Problem description: All the data should be printed again exactly as written.

(Provided data Opens)

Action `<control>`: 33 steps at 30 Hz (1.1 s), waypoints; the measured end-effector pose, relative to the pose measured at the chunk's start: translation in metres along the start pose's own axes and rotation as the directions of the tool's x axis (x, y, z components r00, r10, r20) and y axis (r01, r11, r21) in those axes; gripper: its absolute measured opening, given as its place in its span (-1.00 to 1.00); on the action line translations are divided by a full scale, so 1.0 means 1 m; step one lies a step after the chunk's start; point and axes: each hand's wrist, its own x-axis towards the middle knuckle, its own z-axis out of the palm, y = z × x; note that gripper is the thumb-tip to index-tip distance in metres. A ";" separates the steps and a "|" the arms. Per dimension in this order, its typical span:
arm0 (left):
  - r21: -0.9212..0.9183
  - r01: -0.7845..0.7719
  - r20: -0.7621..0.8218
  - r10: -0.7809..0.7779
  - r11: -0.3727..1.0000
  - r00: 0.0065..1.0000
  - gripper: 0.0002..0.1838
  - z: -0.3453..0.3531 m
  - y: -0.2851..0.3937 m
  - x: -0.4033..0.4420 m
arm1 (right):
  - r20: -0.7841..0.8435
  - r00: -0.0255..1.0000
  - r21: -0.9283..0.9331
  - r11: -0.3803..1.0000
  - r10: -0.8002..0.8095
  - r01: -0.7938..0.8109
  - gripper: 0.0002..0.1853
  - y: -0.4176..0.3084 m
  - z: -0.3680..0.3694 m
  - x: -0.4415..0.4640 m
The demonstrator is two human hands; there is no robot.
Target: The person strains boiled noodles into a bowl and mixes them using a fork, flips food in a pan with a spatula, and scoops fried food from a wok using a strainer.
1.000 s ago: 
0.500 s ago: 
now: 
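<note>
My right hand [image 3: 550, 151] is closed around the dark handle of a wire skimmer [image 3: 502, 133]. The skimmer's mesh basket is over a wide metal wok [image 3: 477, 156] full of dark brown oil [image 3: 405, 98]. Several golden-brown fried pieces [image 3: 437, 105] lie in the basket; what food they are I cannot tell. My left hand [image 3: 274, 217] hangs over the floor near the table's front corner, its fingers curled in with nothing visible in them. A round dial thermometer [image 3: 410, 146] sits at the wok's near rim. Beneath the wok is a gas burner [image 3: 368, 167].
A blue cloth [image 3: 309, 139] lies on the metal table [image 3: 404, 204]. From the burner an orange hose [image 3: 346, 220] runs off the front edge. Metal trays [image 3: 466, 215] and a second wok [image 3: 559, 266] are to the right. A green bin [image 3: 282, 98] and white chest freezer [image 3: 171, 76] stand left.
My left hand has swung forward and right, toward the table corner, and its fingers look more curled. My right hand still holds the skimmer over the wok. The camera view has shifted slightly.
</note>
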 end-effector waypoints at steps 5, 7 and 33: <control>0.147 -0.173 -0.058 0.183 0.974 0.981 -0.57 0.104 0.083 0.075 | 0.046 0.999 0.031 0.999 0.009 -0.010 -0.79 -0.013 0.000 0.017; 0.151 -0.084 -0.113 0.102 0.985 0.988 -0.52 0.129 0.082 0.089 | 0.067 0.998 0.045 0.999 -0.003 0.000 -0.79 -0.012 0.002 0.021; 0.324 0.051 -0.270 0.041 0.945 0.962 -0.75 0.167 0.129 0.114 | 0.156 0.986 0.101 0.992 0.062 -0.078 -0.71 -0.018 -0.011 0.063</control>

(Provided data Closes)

Solution to this problem:
Action `<control>`: 33 steps at 30 Hz (1.1 s), waypoints; the measured end-effector pose, relative to the pose measured at the chunk's start: translation in metres along the start pose's own axes and rotation as the directions of the tool's x axis (x, y, z components r00, r10, r20) and y axis (r01, r11, r21) in those axes; gripper: its absolute measured opening, given as its place in its span (-1.00 to 1.00); on the action line translations are divided by a full scale, so 1.0 means 1 m; step one lies a step after the chunk's start; point and axes: each hand's wrist, its own x-axis towards the middle knuckle, its own z-axis out of the palm, y = z × x; note that gripper is the thumb-tip to index-tip distance in metres. A ";" separates the steps and a "|" the arms. Per dimension in this order, its typical span:
arm0 (left):
  - r21: -0.9212..0.9183
  - r01: -0.7845..0.7719
  - r20: -0.7621..0.8218
  - r10: -0.7809..0.7779
  - r11: -0.3727..1.0000
  - r00: 0.0065..1.0000
  - gripper: 0.0002..0.1838
  - z: -0.3453..0.3531 m
  - y: -0.2851..0.3937 m
  - x: -0.4033..0.4420 m
arm1 (right):
  - r20: -0.7841..0.8435
  - r00: -0.0255..1.0000
  - r21: -0.9283..0.9331
  - r11: -0.3803..1.0000
  - r10: -0.8002..0.8095
  - r01: -0.7938..0.8109
  - gripper: 0.0002..0.1853
  - y: -0.4176..0.3084 m
  - z: -0.3680..0.3694 m
  - x: -0.4415..0.4640 m
The demonstrator is two human hands; there is no robot.
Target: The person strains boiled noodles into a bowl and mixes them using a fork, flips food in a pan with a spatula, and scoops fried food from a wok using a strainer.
1.000 s ago: 
0.500 s ago: 
now: 
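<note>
My right hand [image 3: 550, 151] is closed around the dark handle of a wire skimmer [image 3: 502, 133]. The skimmer's mesh basket is over a wide metal wok [image 3: 477, 156] full of dark brown oil [image 3: 405, 98]. Several golden-brown fried pieces [image 3: 437, 105] lie in the basket; what food they are I cannot tell. My left hand [image 3: 274, 217] hangs over the floor near the table's front corner, its fingers curled in with nothing visible in them. A round dial thermometer [image 3: 410, 146] sits at the wok's near rim. Beneath the wok is a gas burner [image 3: 368, 167].
A blue cloth [image 3: 309, 139] lies on the metal table [image 3: 404, 204]. From the burner an orange hose [image 3: 346, 220] runs off the front edge. Metal trays [image 3: 466, 215] and a second wok [image 3: 559, 266] are to the right. A green bin [image 3: 282, 98] and white chest freezer [image 3: 171, 76] stand left.
My left hand has swung forward and right, toward the table corner, and its fingers look more curled. My right hand still holds the skimmer over the wok. The camera view has shifted slightly.
</note>
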 end-effector waypoints at steps 5, 7 and 33: <control>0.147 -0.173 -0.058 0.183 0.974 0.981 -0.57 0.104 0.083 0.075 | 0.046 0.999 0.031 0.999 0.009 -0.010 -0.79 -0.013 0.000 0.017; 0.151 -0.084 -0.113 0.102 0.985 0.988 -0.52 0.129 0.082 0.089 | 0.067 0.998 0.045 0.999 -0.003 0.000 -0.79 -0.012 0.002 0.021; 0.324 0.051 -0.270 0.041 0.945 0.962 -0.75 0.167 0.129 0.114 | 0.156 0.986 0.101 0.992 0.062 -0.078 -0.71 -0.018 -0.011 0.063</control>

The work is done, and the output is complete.